## What the task asks:
Check each line of the material below for the string "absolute", then report how many lines have it, and nothing else.

-*-*-

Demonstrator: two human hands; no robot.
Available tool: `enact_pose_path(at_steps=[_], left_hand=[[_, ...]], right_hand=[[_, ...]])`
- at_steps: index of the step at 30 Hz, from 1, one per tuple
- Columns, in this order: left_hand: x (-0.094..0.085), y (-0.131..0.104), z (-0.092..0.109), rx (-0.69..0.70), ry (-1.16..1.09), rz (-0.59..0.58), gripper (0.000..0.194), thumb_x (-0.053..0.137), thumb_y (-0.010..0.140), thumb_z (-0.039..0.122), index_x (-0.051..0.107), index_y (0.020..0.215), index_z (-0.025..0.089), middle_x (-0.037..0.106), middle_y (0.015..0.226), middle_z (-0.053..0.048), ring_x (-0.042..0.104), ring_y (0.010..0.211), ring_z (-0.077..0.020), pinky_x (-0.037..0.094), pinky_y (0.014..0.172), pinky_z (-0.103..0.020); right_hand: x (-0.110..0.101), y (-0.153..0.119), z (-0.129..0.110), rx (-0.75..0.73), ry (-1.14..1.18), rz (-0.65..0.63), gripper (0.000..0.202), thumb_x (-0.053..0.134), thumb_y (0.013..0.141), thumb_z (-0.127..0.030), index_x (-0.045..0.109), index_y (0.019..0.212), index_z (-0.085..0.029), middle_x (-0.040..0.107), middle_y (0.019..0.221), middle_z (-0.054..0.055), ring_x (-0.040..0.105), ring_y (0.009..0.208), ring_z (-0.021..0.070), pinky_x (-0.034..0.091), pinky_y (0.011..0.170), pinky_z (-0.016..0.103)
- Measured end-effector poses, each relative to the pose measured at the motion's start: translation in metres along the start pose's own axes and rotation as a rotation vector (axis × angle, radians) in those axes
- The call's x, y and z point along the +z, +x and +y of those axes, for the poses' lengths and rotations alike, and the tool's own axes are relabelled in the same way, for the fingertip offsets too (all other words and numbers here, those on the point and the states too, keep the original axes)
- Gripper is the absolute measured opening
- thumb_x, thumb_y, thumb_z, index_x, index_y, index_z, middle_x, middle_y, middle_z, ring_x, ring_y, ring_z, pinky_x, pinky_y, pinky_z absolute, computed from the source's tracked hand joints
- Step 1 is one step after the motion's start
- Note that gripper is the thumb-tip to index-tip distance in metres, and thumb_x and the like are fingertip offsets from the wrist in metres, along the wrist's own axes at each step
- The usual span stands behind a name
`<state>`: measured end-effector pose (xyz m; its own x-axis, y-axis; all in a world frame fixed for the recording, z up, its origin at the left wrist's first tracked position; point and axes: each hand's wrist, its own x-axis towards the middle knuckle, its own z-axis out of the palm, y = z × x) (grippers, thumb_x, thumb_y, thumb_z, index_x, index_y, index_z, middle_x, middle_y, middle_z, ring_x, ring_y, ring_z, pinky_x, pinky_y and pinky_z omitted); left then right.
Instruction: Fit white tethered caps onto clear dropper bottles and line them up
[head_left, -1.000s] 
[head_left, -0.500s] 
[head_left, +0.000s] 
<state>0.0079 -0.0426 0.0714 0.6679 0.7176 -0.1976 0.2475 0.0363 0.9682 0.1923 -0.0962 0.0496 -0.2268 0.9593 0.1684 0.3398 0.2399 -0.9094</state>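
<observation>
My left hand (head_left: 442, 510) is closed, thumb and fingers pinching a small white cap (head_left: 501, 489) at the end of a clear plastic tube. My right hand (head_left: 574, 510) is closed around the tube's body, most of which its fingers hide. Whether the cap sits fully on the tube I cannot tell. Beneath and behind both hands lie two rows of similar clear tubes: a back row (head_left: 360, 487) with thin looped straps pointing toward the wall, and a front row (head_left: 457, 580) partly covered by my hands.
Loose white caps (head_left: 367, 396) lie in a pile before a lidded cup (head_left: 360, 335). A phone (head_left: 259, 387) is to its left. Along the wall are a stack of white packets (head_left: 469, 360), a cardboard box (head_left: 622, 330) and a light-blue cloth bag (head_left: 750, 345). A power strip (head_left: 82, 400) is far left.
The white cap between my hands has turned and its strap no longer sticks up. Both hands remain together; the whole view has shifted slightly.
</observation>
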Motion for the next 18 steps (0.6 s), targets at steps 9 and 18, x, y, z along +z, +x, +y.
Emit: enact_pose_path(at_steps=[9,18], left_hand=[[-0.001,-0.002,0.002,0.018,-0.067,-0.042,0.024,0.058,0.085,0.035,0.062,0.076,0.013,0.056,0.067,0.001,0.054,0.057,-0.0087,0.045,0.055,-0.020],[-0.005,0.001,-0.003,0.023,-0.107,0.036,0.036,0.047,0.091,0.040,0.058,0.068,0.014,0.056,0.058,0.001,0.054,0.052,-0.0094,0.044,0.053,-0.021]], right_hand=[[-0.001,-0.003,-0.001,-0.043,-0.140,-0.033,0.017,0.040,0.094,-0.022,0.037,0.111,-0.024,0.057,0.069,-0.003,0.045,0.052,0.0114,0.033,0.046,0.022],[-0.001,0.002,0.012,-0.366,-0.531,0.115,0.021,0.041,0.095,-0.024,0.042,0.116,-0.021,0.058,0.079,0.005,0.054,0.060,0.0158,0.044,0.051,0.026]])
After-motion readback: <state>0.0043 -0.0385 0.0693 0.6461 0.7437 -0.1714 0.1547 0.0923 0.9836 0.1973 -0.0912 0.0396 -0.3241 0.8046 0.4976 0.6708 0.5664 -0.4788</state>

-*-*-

## Reply:
2